Poisson equation in 1D

In this tutorial, we show how to solve the Poisson equation in 1D

$- \frac{\partial^2 u}{\partial^2 x} = f(x) \quad \forall x \in (0,1),$

using different types of boundary conditions.

Homogeneus Dirichlet boundary conditions

Consider

$- \frac{\partial^2 u}{\partial^2 x} = f(x) \quad \forall x \in (0,1),$

with homegeneuos Dirichlet boundary conditions $u(0) = u(1) = 0$.

To obtain the weak form, we let $\Omega = (0,1)$ and we define the functional space $V = H^1_0(\Omega)$. Then we multiply the strong form by an arbitrary function $v \in V$ and integrate over $\Omega$:

$- \int_0^1 \frac{\partial^2 u}{\partial^2 x} v \, dx = \int_0^1 f\,v \, dx, \quad \forall v \in V$

Integration by parts of the non-conforming term gives

$- \int_0^1 \frac{\partial^2 u}{\partial^2 x} v \, dx = \int_0^1 \frac{\partial u}{\partial x} \frac{\partial v}{\partial x} \, dx - \left( \left.\frac{\partial u}{\partial x}\right|_{x=1}\, v(1) - \left.\frac{\partial u}{\partial x}\right|_{x=0}\,v(0) \right).$

Recalling that $v(1) = v(0) = 0$ because of the Dirichlet boundary conditions, we finally write

$\int_0^1 \frac{\partial u}{\partial x} \frac{\partial v}{\partial x} \, dx = \int_0^1 f\,v \, dx, \quad \forall v \in V.$

To obtain the finite element discretization we then consider a finite dimensional subspace $V_h \subset V$ and we find $u_h \in V_h$ such that

$\int_0^1 \frac{\partial u_h}{\partial x} \frac{\partial v_h}{\partial x} \, dx = \int_0^1 f\,v_h \, dx, \quad \forall v_h \in V_h.$

Below we solve the problem using FEniCS for the choice $f(x) = \sin(\pi x)$. The analytical solution is $u_{ex} = \frac{1}{\pi^2} \sin(\pi x)$.

1. Imports

We import the following Python packages:

dolfin is the python interface to FEniCS.
matplotlib is a plotting library that produces figure similar to the Matlab ones.
math is the python built-in library of mathematical functions.

# Enable plotting inside the notebook
%matplotlib inline
import matplotlib.pyplot as plt

# Import FEniCS
from dolfin import *
# Import the package of mathematical functions
import math

import logging
logging.getLogger('FFC').setLevel(logging.WARNING)
logging.getLogger('UFL').setLevel(logging.WARNING)
set_log_active(False)

2. Define the mesh and the finite element space

We define a mesh of the domain $(0,1)$ with n elements and n+1 vertices.
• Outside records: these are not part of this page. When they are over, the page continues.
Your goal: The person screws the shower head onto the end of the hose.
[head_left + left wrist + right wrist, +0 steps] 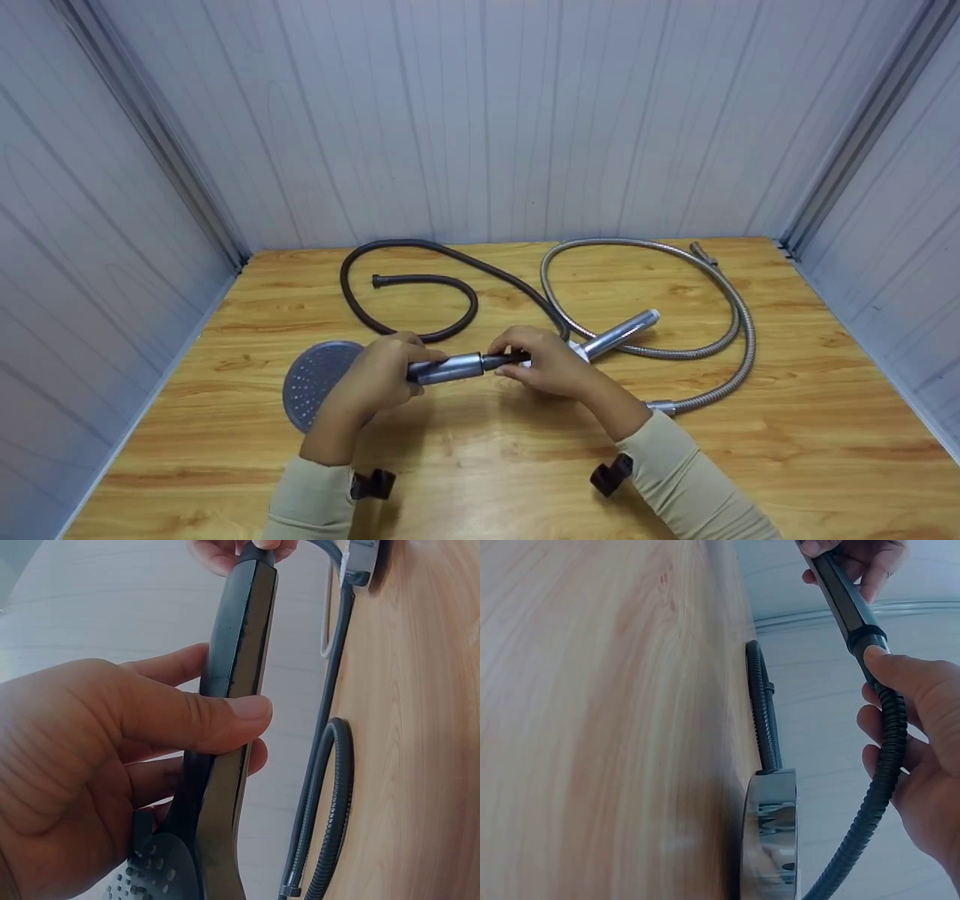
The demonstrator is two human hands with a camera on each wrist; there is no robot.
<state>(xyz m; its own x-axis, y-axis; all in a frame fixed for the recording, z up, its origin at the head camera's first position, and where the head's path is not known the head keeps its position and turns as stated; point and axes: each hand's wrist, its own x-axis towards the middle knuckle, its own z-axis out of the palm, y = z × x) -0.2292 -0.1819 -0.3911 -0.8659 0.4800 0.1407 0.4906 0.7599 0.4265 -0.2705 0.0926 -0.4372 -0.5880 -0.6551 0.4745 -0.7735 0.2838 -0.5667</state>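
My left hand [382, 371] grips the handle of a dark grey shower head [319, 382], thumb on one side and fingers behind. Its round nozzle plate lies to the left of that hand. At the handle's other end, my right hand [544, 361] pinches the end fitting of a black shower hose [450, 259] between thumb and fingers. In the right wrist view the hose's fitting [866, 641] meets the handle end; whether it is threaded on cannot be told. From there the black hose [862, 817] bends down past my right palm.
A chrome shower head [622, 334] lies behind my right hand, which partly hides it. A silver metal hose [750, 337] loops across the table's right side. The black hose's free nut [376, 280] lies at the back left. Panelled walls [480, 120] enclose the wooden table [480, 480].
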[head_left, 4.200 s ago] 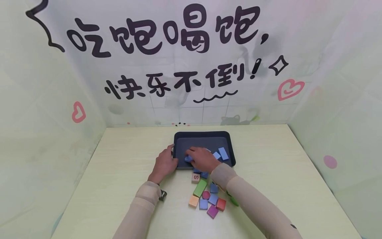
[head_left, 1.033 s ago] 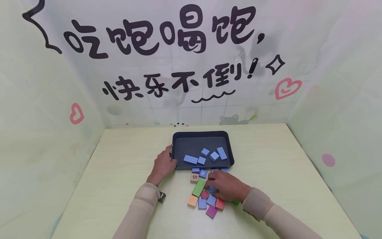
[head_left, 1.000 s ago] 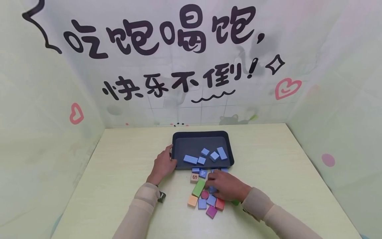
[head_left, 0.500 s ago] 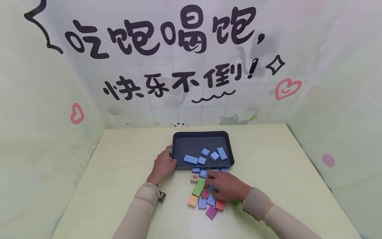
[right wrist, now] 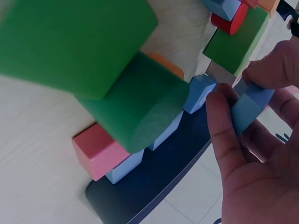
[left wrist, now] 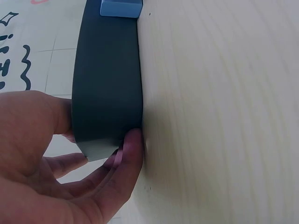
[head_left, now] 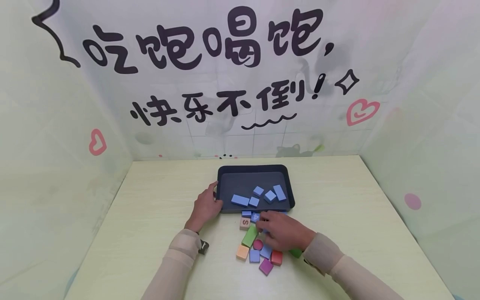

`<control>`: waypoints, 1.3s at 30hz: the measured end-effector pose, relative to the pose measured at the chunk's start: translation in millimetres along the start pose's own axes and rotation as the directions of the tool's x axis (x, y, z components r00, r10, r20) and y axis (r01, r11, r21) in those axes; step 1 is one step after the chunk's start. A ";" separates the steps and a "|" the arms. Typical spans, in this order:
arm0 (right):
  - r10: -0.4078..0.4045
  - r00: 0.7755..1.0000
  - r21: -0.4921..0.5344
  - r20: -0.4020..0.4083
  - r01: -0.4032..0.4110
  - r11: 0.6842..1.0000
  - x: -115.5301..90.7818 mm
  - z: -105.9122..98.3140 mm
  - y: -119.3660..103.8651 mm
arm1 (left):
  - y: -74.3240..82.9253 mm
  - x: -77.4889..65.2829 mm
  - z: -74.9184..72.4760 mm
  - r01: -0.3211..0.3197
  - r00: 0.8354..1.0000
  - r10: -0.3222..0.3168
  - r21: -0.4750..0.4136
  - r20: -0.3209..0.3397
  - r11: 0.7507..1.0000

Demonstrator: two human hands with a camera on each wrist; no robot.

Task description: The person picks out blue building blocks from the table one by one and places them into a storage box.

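My left hand (head_left: 204, 208) grips the front left corner of a dark tray (head_left: 240, 181). In the left wrist view its fingers curl round the tray wall (left wrist: 110, 84). Several blue blocks, among them a long blue block (head_left: 240, 200), lie inside the tray. My right hand (head_left: 286, 231) is over the pile of blocks just in front of the tray. The right wrist view shows it pinching a blue block (right wrist: 252, 107) between thumb and fingers. Close to it are a blue block with a figure (head_left: 255, 217) and a wooden block marked S (head_left: 245, 223).
Nearer the table's front lie a green block (head_left: 249, 236), a red round piece (head_left: 258, 244), an orange block (head_left: 242, 252), a red block (head_left: 276, 257) and a purple block (head_left: 266, 267). A green cylinder (right wrist: 140, 98) and a pink block (right wrist: 98, 151) appear in the right wrist view.
From over the tray, my right hand has come back to the pile, where it now holds a blue block. Lately it has shifted only slightly. My left hand has stayed at the tray's corner.
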State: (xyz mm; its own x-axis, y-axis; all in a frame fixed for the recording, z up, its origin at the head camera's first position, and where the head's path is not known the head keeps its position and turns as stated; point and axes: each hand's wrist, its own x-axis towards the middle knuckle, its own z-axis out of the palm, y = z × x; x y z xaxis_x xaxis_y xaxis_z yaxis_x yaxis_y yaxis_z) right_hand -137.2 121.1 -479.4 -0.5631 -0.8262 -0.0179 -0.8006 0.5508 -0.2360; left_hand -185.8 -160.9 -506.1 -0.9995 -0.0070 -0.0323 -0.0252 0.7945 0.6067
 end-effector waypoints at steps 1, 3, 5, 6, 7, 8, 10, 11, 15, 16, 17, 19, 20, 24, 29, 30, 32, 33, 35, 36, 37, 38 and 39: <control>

The mesh size $h$ is $\frac{1}{n}$. UnitIntervalMesh is a dolfin class that create a mesh for the unit interval. It takes as input the number of elements $n$.

We also define the finite element space $V_h$ as the space of globally continuos functions that are piecewise linear on the elements of the mesh. The number of degrees of freedom (dofs) of the space $V_h$ is $n+1$ (i.e. equal to the number of vertices in the mesh). FunctionSpace is a dolfin class that constructs the finite element space. It takes as inputs the mesh, the type of finite element (CG stands for Continuous Galerkin elements), and the finite element order (in our case $1$, since we are using linear finite element).

# Define the finite element mesh. The mesh size h is 1/n
n = 40
mesh = UnitIntervalMesh(n)

plot(mesh)

# Define the finite element space V_h as the space of piecewise linear functions on the elements of the mesh.
Vh = FunctionSpace(mesh, 'CG', 1)
print "Number of dofs", Vh.dim()

Number of dofs 41

png

3. Define the right hand side f

We define the right hand side of the PDE using the dolfin class Expression. This class takes as input a string that define the analytical form of the expression and the polynomial degree degree of the expression (if the expression is not a polynomial it will be interpolated). Here x[0] denotes the x coordinate of the mesh. In 2D, x[1] denotes the y coordinate of the mesh. Additional parameters can be passed to the expression. In this case we define the frequency $\omega = \pi$ as a parameter for the expression.

# Define the right hand side. "x[0]" denotes the space coordinate x.
f = Expression("sin(omega*x[0])", omega = pi, degree = 5)

#visualize the rhs:
plot(f,mesh=mesh, title="rhs")

png

4. Define the Dirichlet boundary condition

We define the Dirichlet boundary condition on the $u(0) = u(1) = 0$. The class Constant is similar Expression and it is used when we need to represent a value that is constant in space. As input it takes the value of the constant. DirichletBC is the dolfin class that is used to describe Dirichlet boundary conditions. It takes three inputs: the finite element space $V_h$, the expression/value of the Dirichlet boundary condition u_bc, and finally a function that returns true if the point x belongs to a portion of the Dirichlet boundary.

u_bc = Constant(0.)
def dirichlet_boundary(x,on_boundary):
    return on_boundary
bcs = [DirichletBC(Vh, u_bc, dirichlet_boundary)]

5. Define the weak form

We now write the weak form of the Poisson equation:

uh, the trial function, is an instance of the dolfin class TrialFunction
vh, the test function, is an instance of the dolfin class TestFunction
grad is the gradient operator acting on either a trial or test function. (In 1D $\operatorname{grad} := \frac{d}{dx}$).
inner is the product of two scalar, vector, or tensor functions
dx denotes that the integration is performed on the whole domain. ds (see next example) denotes that the integration is on the boundary of the domain.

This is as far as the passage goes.